Besaran pesangon dan penghargaan masa kerja tergantung pada lama masa kerja buruh yang bersangkutan.
Adapun berikut ketentuan besaran pesangon dalam RUU Cipta Kerja:
Pesangon
1. masa kerja kurang dari 1 (satu) tahun, 1 (satu) bulan upah;
2. masa kerja 1 (satu) tahun atau lebih tetapi kurang dari 2 (dua) tahun, 2 (dua) bulan upah
3. masa kerja 2 (dua) tahun atau lebih tetapi kurang dari 3 (tiga) tahun, 3 (tiga) bulan upah
4. masa kerja 3 (tiga) tahun atau lebih tetapi kurang dari 4 (empat) tahun, 4 (empat) bulan upah
5. masa kerja 4 (empat) tahun atau lebih tetapi kurang dari 5 (lima) tahun, 5 (lima) bulan upah
6. masa kerja 5 (lima) tahun atau lebih, tetapi kurang dari 6 (enam) tahun, 6 (enam) bulan upah
7. masa kerja 6 (enam) tahun atau lebih tetapi kurang dari 7 (tujuh) tahun, 7 (tujuh) bulan upah;
8. masa kerja 7 (tujuh) tahun atau lebih tetapi kurang dari 8 (delapan) tahun, 8 (delapan) bulan upah
9. masa kerja 8 (delapan) tahun atau lebih, 9 (sembilan) bulan upah.
Penghargaan masa kerja
1. masa kerja 3 (tiga) tahun atau lebih tetapi kurang dari 6 (enam) tahun, 2 (dua) bulan upah;
2. masa kerja 6 (enam) tahun atau lebih tetapi kurang dari 9 (sembilan) tahun, 3 (tiga) bulan upah;
3. masa kerja 9 (sembilan) tahun atau lebih tetapi kurang dari 12 (dua belas) tahun, 4 (empat) bulan upah;
4. masa kerja 12 (duabelas) tahun atau lebih tetapi kurang dari 15 (lima belas) tahun, 5 (lima) bulan upah;
5. masa kerja 15 (lima belas) tahun atau lebih tetapi kurang dari 18 (delapan belas) tahun, 6 (enam) bulan upah;
6. masa kerja 18 (delapan belas) tahun atau lebih tetapi kurang dari 21 (dua puluh satu) tahun, 7 (tujuh) bulan upah;
7. masa kerja 21 (dua puluh satu) tahun atau lebih, 8 (delapan) bulan upah
Adapun berbeda dengan dalam UU Ketenagakerjaan, uang penggantian hak tak lagi di atur oleh pemerintah.

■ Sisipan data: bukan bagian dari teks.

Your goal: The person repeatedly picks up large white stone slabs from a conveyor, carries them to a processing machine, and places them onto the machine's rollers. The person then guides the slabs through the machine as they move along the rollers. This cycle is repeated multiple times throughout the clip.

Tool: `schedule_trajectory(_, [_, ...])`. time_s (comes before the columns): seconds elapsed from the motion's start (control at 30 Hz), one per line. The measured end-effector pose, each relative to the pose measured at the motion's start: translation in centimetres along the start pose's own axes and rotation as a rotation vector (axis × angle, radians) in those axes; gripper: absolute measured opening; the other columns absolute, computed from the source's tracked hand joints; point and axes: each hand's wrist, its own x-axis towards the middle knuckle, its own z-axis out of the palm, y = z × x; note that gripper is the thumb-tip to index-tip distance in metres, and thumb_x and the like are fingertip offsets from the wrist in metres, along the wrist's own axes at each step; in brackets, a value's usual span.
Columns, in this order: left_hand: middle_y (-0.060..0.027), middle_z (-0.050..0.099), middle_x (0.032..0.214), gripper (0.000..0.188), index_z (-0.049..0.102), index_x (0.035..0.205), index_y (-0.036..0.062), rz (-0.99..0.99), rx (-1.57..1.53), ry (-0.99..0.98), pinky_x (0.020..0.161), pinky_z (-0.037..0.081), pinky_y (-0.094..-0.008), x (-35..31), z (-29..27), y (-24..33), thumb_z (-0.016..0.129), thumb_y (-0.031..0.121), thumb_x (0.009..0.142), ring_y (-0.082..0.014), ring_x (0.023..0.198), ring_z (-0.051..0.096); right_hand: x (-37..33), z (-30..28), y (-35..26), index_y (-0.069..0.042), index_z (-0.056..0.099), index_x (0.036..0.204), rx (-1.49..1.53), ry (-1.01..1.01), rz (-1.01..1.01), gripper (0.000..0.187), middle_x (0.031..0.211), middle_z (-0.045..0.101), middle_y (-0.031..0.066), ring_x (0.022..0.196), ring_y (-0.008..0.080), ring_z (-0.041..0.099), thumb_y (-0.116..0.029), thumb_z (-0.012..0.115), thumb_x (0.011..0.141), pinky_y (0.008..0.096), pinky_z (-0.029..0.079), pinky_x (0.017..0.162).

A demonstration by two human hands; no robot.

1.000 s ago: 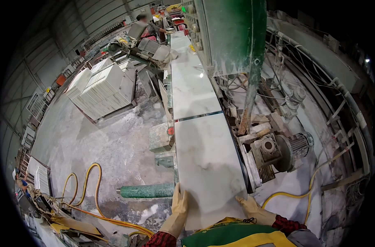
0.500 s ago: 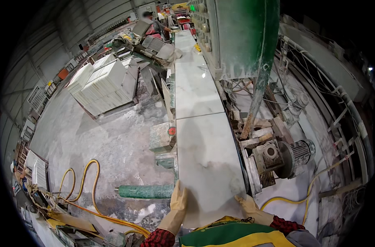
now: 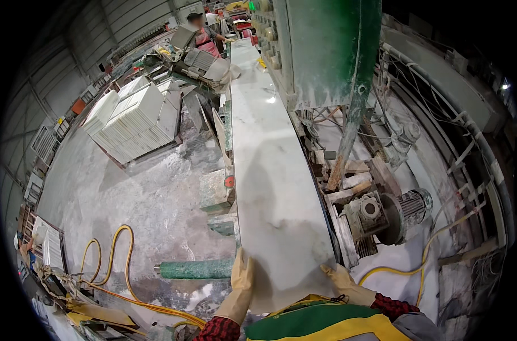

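A long white stone slab (image 3: pixel 281 221) with grey veining lies flat on a narrow conveyor line and stretches away in front of me. My left hand (image 3: pixel 241 281), in a pale rubber glove, grips its near left edge, fingers pointing forward along the side. At the near right edge my right hand (image 3: pixel 346 285), gloved alike, holds the slab with its fingertips over the border. The undersides of both hands are hidden. A green roller (image 3: pixel 196 269) sticks out to the left beside my left hand.
A motor (image 3: pixel 409 213) with a gearbox stands right of the line, below a tall green machine housing (image 3: pixel 332 57). Stacked white slabs (image 3: pixel 136 119) sit on the floor at left. Yellow hoses (image 3: pixel 122 256) lie nearby. Another person (image 3: pixel 204 37) stands at the far end.
A dark seam that crossed the stone surface ahead of me no longer shows. My view has shifted slightly; both hands stay at the slab's edges.
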Motion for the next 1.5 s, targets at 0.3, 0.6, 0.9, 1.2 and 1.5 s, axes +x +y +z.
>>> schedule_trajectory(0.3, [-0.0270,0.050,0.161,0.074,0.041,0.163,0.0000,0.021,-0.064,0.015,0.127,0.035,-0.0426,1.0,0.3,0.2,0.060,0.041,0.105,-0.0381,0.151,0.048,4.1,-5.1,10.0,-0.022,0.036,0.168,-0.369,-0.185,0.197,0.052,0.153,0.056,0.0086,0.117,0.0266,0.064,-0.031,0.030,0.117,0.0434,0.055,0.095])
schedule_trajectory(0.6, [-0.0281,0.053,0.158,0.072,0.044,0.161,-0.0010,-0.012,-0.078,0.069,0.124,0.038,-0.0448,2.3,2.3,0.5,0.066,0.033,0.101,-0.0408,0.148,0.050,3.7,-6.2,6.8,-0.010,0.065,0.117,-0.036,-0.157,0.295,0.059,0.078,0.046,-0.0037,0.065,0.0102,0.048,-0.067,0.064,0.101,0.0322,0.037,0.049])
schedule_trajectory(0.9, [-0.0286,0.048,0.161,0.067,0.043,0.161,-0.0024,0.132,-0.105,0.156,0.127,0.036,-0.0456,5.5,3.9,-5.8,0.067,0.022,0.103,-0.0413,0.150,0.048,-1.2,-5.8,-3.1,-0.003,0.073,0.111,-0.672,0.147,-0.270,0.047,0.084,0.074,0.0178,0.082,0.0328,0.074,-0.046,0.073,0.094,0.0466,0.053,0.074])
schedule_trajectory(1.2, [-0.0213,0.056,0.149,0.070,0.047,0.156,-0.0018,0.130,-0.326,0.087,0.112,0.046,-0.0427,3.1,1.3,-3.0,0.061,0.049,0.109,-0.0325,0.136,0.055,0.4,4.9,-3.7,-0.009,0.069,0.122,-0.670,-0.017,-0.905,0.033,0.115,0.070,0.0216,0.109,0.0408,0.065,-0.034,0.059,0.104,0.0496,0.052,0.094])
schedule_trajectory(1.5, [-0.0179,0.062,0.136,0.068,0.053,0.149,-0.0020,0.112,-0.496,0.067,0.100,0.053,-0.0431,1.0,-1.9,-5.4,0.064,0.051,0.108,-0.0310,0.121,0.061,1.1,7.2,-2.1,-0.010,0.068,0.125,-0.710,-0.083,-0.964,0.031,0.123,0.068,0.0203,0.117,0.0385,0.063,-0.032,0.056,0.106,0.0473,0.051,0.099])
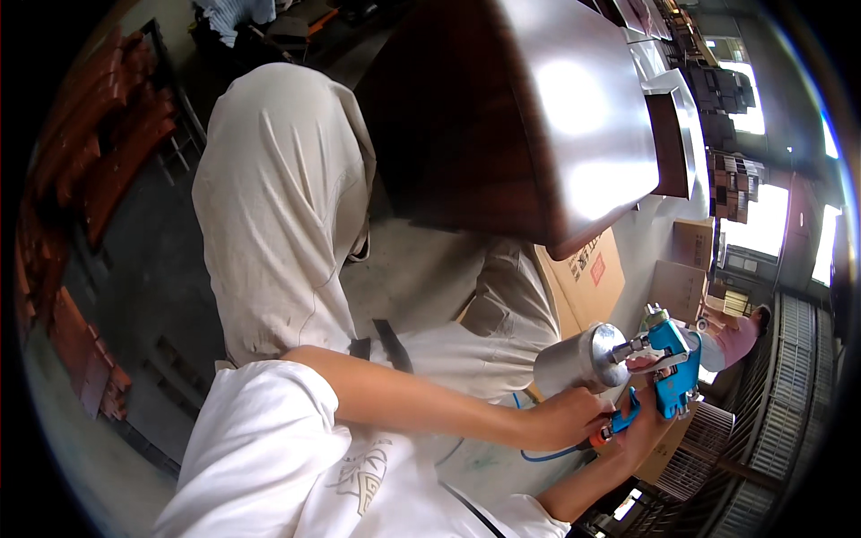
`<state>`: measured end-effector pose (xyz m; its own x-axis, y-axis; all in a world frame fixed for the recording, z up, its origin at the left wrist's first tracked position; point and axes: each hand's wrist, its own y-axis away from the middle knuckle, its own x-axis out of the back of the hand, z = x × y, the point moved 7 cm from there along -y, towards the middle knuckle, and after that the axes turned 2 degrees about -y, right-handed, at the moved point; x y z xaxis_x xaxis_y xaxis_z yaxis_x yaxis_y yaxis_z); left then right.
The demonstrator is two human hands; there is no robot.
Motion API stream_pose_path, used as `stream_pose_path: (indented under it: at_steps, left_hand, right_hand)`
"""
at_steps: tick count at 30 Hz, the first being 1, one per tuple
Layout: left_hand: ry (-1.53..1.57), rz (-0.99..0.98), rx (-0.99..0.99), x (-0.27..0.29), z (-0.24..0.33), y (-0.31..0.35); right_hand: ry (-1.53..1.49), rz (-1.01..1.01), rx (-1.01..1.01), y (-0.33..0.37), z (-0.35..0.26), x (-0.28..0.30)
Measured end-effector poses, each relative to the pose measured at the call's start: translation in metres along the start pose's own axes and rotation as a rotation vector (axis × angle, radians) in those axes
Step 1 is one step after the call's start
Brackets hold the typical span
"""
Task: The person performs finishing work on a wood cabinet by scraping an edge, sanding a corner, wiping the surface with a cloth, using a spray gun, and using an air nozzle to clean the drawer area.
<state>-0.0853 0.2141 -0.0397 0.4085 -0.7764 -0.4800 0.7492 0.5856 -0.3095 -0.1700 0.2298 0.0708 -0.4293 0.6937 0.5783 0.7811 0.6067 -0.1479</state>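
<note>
A blue spray gun [677, 377] with a silver metal cup [578, 359] is held out at the right, over the floor. My right hand [641, 421] wraps round its handle. My left arm reaches across my lap, and my left hand [567, 419] is closed at the lower end of the gun, by an orange fitting [599, 438]; its fingertips are partly hidden. A thin blue hose [543, 455] loops below that hand. Above my hands stands a glossy dark reddish-brown wooden piece [529, 117], its sheen bright on one face.
Beneath the wooden piece lies a cardboard box [587, 278]. More cartons [677, 282] and a person in pink [737, 341] are farther right. Reddish-brown wooden parts [108, 117] are stacked at the far left. My bent legs [278, 188] lie between them and the wooden piece.
</note>
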Motion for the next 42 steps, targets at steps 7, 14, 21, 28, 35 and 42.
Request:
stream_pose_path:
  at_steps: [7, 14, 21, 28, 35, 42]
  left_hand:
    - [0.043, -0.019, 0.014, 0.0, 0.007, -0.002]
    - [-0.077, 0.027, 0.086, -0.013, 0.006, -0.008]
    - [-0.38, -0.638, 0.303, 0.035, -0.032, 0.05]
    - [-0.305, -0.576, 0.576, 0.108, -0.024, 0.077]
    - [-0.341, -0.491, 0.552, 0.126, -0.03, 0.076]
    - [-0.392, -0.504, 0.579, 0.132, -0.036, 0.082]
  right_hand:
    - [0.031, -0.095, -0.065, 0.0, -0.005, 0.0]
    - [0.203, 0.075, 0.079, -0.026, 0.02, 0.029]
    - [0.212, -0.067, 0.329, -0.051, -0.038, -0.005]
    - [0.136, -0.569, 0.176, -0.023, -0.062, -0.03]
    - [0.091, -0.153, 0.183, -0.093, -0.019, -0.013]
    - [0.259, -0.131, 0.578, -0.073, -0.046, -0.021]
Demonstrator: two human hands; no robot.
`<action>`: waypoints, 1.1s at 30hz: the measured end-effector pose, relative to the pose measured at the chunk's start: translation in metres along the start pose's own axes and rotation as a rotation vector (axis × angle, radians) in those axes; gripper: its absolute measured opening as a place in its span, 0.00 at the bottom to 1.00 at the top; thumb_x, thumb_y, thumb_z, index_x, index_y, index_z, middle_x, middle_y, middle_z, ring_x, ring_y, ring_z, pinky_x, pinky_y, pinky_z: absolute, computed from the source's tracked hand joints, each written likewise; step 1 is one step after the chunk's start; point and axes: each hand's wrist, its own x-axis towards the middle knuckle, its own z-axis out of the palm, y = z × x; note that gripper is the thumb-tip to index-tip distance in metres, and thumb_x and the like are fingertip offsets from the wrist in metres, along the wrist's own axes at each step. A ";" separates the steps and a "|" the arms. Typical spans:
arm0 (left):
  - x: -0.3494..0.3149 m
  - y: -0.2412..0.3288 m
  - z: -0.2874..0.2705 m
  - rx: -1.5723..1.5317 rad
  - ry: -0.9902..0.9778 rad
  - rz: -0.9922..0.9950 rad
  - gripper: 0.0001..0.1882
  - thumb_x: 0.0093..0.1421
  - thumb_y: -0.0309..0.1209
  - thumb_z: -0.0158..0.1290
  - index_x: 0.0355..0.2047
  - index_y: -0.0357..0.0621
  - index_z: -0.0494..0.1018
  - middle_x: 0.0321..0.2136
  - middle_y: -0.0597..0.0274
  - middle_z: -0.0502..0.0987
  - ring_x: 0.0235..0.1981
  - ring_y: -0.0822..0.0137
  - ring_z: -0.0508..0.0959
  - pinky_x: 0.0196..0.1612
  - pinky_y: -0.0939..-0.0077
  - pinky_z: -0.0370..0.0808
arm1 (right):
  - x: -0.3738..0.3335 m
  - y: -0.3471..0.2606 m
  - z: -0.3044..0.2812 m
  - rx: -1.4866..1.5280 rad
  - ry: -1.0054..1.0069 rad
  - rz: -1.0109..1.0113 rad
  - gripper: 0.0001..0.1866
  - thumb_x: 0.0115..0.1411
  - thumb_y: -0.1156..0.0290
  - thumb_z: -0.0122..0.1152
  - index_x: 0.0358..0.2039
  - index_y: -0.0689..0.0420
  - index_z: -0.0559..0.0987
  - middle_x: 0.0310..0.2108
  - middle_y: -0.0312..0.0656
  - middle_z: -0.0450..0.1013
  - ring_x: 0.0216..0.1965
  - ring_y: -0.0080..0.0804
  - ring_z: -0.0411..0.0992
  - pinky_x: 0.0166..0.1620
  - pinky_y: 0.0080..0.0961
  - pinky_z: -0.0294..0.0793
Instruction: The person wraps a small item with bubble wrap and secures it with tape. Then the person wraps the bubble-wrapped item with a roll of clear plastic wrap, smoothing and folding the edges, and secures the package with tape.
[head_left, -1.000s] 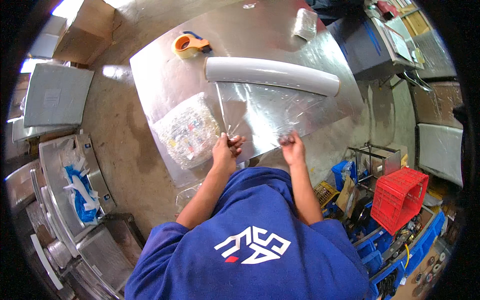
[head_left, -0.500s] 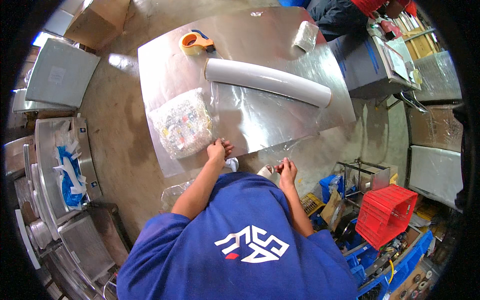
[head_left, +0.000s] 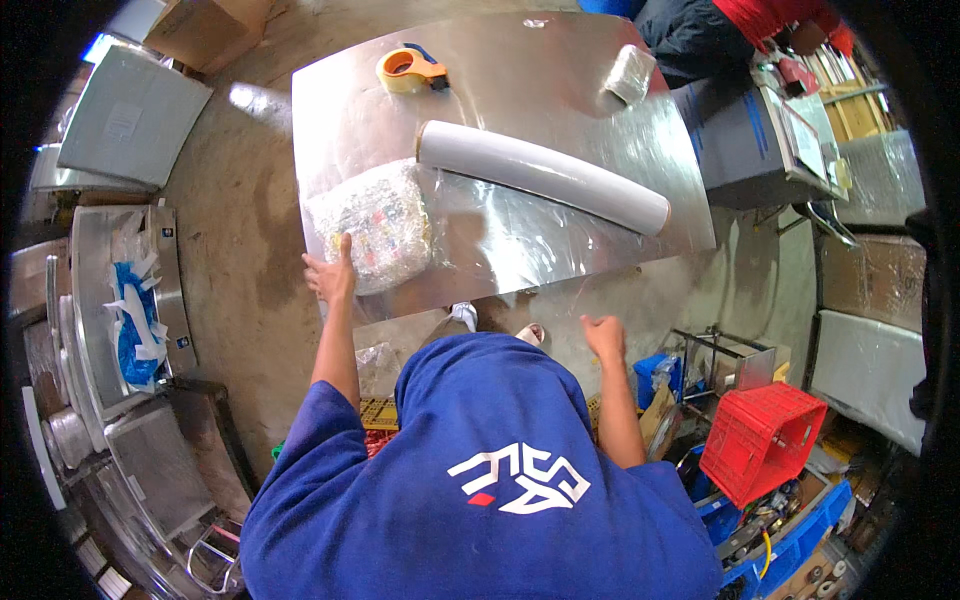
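A bundle in clear bubble wrap, with coloured bits showing through (head_left: 378, 228), lies at the left front of a shiny metal-topped table (head_left: 560, 90). My left hand (head_left: 332, 274) is at its near left corner, thumb raised and fingers apart; it looks to be touching the wrap. Off the table's front edge, over the floor, my right hand (head_left: 605, 340) is closed; whether anything is in it I cannot make out. A long roll of film (head_left: 540, 178) lies slantwise behind the bundle. Farther back rests an orange tape dispenser (head_left: 412, 70) with a tape roll.
A small wrapped packet (head_left: 630, 75) sits at the table's far right. Beyond it is another person in a red top (head_left: 765, 22), near a dark box (head_left: 745, 140). At my right stands a red crate (head_left: 760, 440) among blue bins. Metal panels (head_left: 160, 460) stack at the left.
My left hand has moved left from the bundle's near right corner to its near left corner. My right hand has shifted slightly right and away from the table edge. The view has shifted a little.
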 end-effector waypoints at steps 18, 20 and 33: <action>0.031 0.070 -0.146 -0.745 -0.233 0.324 0.30 0.59 0.50 0.66 0.47 0.34 0.76 0.41 0.56 0.81 0.41 0.67 0.79 0.46 0.70 0.76 | 0.163 -0.174 -0.093 -0.329 0.486 -0.653 0.41 0.67 0.31 0.40 0.74 0.36 0.54 0.72 0.53 0.52 0.72 0.60 0.49 0.66 0.71 0.45; 0.023 0.085 -0.142 -0.913 -0.405 0.275 0.30 0.60 0.49 0.65 0.48 0.34 0.76 0.42 0.56 0.81 0.41 0.67 0.79 0.46 0.70 0.76 | 0.178 -0.178 -0.104 -0.321 0.412 -0.640 0.42 0.66 0.29 0.39 0.74 0.36 0.55 0.72 0.51 0.54 0.72 0.56 0.51 0.66 0.70 0.45; -0.121 0.172 0.066 -0.851 -0.813 0.344 0.25 0.60 0.44 0.64 0.48 0.34 0.76 0.39 0.61 0.81 0.39 0.71 0.78 0.44 0.72 0.75 | 0.218 -0.195 -0.136 -0.234 0.075 -0.659 0.46 0.63 0.25 0.38 0.73 0.42 0.58 0.71 0.49 0.59 0.70 0.50 0.57 0.67 0.64 0.46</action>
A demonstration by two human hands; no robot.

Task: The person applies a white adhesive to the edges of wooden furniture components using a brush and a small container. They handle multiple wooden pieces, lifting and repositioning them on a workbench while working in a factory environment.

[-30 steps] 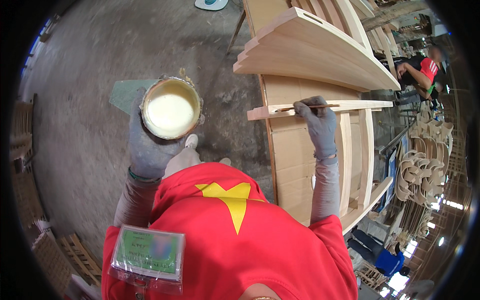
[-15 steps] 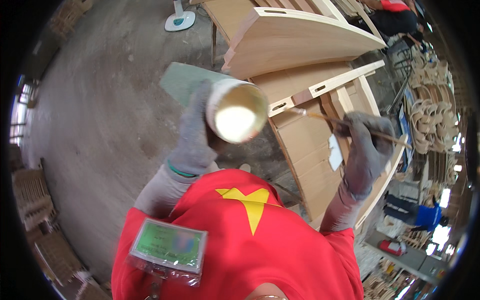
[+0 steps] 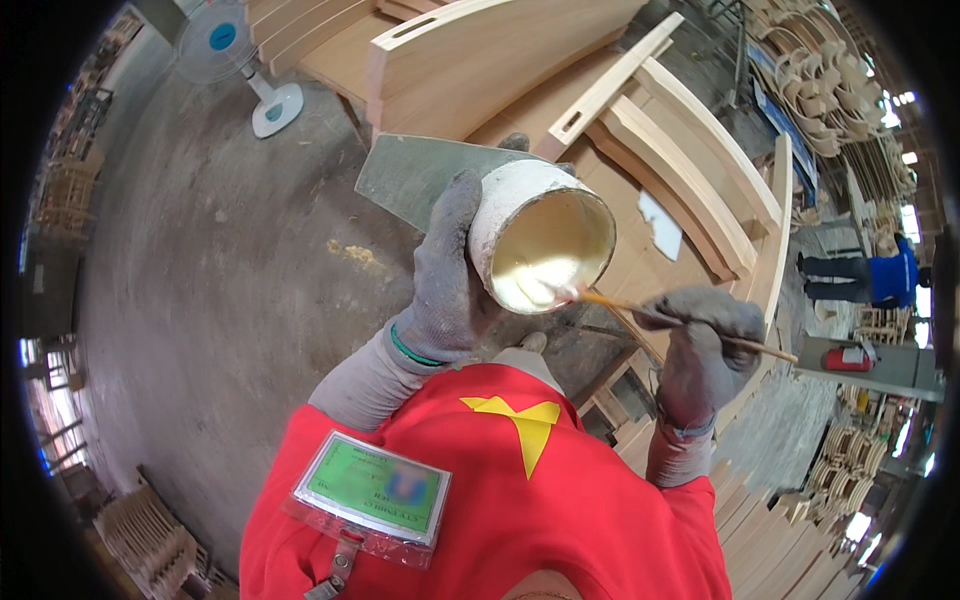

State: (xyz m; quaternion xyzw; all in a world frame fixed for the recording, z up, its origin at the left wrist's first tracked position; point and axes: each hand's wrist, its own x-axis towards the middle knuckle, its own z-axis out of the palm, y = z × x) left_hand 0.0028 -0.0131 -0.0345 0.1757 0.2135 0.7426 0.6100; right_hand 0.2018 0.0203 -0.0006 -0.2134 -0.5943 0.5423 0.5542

Uang penggantian hak dalam RUU Cipta Kerja didasarkan pada perjanjian bipatrid antara pekerja dengan pemberi kerja melalui perjanjian kerja, peraturan perusahaan, atau perjanjian kerja bersama.
Sementara dalam UU Ketenagakerjaan, pemerintah mengatur penggantian hak yang seharusnya diterima oleh pekerja yang meliputi cuti tahunan yang belum diambil dan belum gugur, biaya atau ongkos pulang untuk pekerja/buruh dan keluarganya ketempat dimana pekerja/buruh diterima bekerja.
Selanjutnya penggantian perumahan serta pengobatan dan perawatan ditetapkan 15 persen dari uang pesangon dan atau uang penghargaan masa kerja bagi yang memenuhi syarat serta hal-hal lain yang ditetapkan dalam perjanjian kerja, peraturan perusahaan atau perjanjian kerja bersama.